China's Dominance in Power Generation Underpins Its Edge in the AI Race
China installed 521 GW of renewable energy in 2023 — more than the rest of the world combined. Total electricity generation capacity stands at 3,010 GW. China's energy advantage is the structural enabler of its AI industrial buildout.
China installed 521 GW of renewable energy in 2023 — more than the rest of the world combined. Total electricity generation capacity stands at 3,010 GW, and the infrastructure investment programme continues at pace.
As the global race for AI supremacy intensifies, energy has emerged as the binding constraint. Data centres for large-scale AI training require enormous, reliable, affordable power. China's combination of state-directed grid expansion and world-leading renewable installation rates gives it a structural advantage that no amount of semiconductor investment by Western nations can immediately replicate.

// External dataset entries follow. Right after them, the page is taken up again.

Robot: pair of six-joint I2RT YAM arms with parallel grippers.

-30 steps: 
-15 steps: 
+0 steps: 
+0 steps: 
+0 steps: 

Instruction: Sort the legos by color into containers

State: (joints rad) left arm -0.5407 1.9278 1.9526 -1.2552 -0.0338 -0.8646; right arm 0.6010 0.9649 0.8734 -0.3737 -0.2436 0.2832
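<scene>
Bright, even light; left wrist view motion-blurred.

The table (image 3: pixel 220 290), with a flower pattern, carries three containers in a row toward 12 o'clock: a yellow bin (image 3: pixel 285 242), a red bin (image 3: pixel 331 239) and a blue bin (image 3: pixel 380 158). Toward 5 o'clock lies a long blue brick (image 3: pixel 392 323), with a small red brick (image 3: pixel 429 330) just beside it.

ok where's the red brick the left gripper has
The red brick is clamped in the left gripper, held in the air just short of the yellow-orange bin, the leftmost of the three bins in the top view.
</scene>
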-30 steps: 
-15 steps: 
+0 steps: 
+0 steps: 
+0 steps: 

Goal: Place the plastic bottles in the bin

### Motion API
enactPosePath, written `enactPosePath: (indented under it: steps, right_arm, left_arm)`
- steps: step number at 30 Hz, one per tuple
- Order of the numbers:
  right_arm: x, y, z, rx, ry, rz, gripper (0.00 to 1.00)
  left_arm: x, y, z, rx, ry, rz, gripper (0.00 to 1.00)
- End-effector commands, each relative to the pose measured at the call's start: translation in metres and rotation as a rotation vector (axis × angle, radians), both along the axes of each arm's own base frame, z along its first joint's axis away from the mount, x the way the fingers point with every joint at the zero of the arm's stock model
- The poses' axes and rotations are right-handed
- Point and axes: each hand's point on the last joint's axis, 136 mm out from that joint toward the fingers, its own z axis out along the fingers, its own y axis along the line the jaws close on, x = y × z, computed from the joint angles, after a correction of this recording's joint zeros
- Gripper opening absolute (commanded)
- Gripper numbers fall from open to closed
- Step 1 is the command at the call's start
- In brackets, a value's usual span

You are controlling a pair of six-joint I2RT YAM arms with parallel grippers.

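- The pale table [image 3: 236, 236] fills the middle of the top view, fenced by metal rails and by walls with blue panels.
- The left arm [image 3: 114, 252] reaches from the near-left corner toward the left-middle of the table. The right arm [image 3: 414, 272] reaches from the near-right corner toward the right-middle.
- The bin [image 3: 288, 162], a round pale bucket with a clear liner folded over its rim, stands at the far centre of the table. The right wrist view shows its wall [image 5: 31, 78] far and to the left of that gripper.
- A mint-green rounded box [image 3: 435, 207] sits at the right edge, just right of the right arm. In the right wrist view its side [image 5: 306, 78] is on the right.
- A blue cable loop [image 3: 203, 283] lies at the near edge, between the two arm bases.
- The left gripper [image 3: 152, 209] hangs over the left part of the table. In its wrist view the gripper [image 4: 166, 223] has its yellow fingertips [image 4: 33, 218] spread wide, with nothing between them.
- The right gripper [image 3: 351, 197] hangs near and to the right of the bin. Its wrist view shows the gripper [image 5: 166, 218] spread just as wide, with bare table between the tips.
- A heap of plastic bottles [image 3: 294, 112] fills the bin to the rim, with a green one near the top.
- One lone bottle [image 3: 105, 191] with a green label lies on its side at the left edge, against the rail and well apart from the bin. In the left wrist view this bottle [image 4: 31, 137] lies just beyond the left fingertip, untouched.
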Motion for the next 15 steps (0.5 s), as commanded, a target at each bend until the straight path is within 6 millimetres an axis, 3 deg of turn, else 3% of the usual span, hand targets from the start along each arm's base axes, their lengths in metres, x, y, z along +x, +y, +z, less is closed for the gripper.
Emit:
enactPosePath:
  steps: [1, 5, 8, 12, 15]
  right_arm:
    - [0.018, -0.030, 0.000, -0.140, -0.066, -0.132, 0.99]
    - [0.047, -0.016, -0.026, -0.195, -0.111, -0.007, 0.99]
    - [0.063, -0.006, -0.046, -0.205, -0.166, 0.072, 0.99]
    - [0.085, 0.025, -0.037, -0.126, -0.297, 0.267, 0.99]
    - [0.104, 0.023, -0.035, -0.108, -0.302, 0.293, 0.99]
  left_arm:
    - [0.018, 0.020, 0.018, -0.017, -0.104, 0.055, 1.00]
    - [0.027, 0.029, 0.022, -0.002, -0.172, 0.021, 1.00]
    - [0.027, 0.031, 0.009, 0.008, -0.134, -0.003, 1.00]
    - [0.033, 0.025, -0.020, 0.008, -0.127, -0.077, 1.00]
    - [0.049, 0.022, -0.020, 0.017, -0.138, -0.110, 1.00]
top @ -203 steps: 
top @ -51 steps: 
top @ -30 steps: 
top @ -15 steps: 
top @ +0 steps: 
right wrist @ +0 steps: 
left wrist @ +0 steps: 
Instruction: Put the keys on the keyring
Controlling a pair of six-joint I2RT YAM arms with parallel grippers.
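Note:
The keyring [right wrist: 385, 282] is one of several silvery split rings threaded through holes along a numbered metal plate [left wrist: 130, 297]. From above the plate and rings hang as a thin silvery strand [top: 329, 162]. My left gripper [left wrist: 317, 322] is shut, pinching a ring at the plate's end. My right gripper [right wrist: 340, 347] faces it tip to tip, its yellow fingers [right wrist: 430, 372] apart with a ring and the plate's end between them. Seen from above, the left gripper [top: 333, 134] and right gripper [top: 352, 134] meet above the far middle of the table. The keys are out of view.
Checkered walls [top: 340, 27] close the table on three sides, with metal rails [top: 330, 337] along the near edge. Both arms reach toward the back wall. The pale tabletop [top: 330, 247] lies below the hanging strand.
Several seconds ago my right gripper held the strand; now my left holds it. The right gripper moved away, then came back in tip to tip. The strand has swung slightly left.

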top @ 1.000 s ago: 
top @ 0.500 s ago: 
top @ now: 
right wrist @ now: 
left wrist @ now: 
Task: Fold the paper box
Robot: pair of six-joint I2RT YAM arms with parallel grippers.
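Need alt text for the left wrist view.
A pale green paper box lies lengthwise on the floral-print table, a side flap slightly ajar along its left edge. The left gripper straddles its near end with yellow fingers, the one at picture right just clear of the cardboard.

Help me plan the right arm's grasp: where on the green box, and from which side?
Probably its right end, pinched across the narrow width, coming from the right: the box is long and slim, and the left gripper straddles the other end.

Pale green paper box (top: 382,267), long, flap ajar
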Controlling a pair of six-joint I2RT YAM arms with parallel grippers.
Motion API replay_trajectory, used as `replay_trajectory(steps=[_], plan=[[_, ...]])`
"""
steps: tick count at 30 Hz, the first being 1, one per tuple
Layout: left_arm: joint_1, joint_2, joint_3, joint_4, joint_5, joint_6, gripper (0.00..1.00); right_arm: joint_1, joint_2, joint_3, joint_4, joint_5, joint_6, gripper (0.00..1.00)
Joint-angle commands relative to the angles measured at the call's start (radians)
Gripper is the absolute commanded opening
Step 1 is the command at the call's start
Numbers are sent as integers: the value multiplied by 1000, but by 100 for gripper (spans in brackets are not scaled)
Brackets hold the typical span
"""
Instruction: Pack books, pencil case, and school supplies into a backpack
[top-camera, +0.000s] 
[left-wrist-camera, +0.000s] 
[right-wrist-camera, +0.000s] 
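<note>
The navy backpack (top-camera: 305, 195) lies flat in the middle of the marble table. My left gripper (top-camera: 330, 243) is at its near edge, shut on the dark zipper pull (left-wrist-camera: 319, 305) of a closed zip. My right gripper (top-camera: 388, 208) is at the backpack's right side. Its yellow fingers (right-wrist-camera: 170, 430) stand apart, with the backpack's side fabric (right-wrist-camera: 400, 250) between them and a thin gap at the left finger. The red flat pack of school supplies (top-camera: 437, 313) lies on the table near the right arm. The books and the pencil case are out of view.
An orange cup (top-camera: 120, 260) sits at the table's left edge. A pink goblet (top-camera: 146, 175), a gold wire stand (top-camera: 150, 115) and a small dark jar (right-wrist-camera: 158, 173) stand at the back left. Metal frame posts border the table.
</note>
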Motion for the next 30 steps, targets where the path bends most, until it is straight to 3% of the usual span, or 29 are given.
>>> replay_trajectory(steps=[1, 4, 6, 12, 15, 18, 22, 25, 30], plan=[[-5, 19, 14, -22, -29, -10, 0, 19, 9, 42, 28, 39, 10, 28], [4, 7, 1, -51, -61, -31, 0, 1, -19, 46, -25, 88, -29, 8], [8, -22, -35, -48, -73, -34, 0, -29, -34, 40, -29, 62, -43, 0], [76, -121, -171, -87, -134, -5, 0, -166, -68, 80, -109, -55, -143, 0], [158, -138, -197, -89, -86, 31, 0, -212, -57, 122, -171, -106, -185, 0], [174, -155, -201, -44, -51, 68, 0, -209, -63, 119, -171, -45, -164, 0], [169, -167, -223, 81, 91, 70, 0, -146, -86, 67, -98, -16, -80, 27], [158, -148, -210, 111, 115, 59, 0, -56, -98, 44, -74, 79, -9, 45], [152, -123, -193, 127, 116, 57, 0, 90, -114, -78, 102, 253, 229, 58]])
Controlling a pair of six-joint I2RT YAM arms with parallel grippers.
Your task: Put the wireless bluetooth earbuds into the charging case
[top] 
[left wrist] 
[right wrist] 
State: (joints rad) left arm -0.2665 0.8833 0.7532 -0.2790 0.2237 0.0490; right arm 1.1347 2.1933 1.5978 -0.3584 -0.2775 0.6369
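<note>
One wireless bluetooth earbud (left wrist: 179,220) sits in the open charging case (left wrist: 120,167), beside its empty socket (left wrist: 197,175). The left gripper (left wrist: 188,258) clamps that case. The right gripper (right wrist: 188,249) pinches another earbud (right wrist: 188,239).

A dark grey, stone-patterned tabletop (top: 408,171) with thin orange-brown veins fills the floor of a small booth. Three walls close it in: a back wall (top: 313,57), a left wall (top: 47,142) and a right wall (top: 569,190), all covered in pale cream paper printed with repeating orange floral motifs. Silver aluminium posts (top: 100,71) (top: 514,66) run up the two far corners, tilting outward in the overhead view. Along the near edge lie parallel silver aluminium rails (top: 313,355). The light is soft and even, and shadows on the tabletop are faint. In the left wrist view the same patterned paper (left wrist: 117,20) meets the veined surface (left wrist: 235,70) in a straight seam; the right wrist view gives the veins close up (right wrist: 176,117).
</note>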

The implication for investors is directional: Chinese AI infrastructure companies have a lower cost of compute than their Western counterparts. That cost advantage compounds over time. The question for portfolio construction is how to access this advantage given existing investment restrictions and geopolitical risk premiums.
Hong Kong-listed Chinese technology companies with significant data centre and AI infrastructure exposure offer one route. The discount to US AI comparables contains embedded geopolitical risk — but also embedded upside if that discount narrows.